Frank scared up a handful of ducks that beat away with thick velocity, and then he plowed through a mass of cattails and bumped up onto firm ground.
Ed and the big yellow pickup turned the corner and accelerated.
Frank punched it. He grabbed for the P90, then remembered he had dropped it when he’d first flown off on the road. It was now resting someplace in the muck at the bottom of the marsh. He reached around to pull the Glock out of his waistband and felt nothing. He reached farther. But it was gone. Long gone. In the marsh, in the field back by the house, along the road—no telling where.
The pickup was coming fast. Frank looked around for a weapon. Up ahead was the portion of fence that the two men had been repairing. A small two-wheeled trailer rested off the side of the road. The ends of a couple dozen six-foot green fencing posts stuck out of it. These weren’t made out of wood, but steel, the cross-section shaped like a T with a single row of tabs running its length that looked like they belonged on the back of an alligator. The tabs were designed to hold metal wire clips that fastened lines of barbed wire to the post.
Frank raced for the small trailer, slowed just enough to grab one of the posts, then took off for the road. A moment later he rolled up the shoulder and onto the hard dirt and faced the pickup down at the other end.
Frank adjusted his grip on the post. About six inches from the bottom of the post was a metal plate in the shape of a tall chevron. When the post was pounded into the ground, the points of the chevron pointed up, resisting any pressure that would pull the post out of the ground. Frank raised the post in his left hand like a spear, the chevron plate pointing forward like a blade, and gunned it. Rocks and dust spat out from the track behind him.

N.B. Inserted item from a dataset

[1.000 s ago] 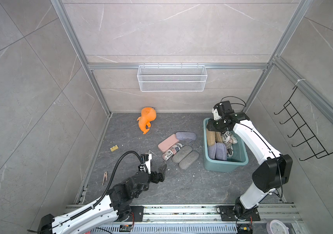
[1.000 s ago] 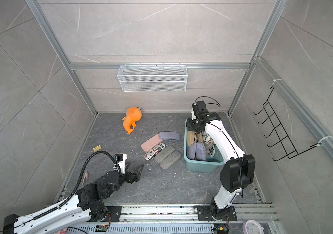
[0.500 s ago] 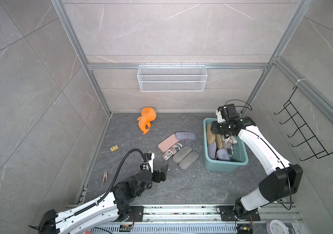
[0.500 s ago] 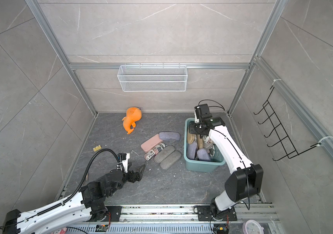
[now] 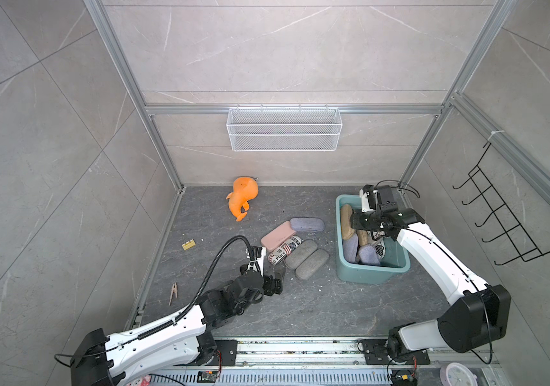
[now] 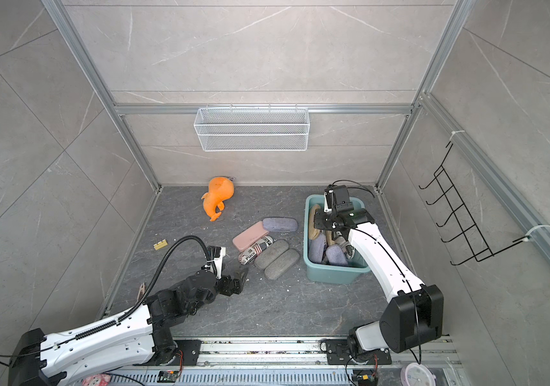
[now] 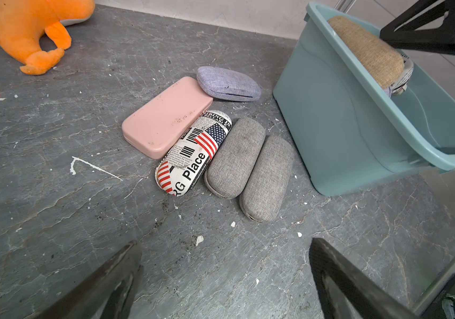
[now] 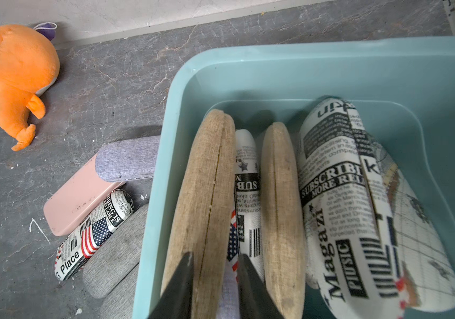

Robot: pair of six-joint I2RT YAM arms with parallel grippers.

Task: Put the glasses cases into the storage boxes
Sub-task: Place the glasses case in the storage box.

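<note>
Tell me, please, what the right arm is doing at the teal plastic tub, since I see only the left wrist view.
Observer: The right gripper has its fingers either side of a tan fabric oblong case standing on edge in the teal rectangular plastic tub; whether they clamp it, I cannot tell.
Operator: What stands next to that case?
Observer: A second tan fabric case, also on edge, with a newspaper-print case between the two.
Operator: Is anything loose lying outside my frame?
Observer: A wooden clothespin and a small yellow block lie on the dark stone floor.
</note>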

The American Indians had met with plenty of success throwing lances from horseback in these parts. And what was the snowmobile if not a replacement for the horse?
Nobody was taking Tony. Not this time.
Frank shot forward, but kept the post down at his side, hidden.
Down at the other end, Ed’s driver gunned his much bigger horse. The motor growled, and the front of the pickup raised up a bit with the acceleration.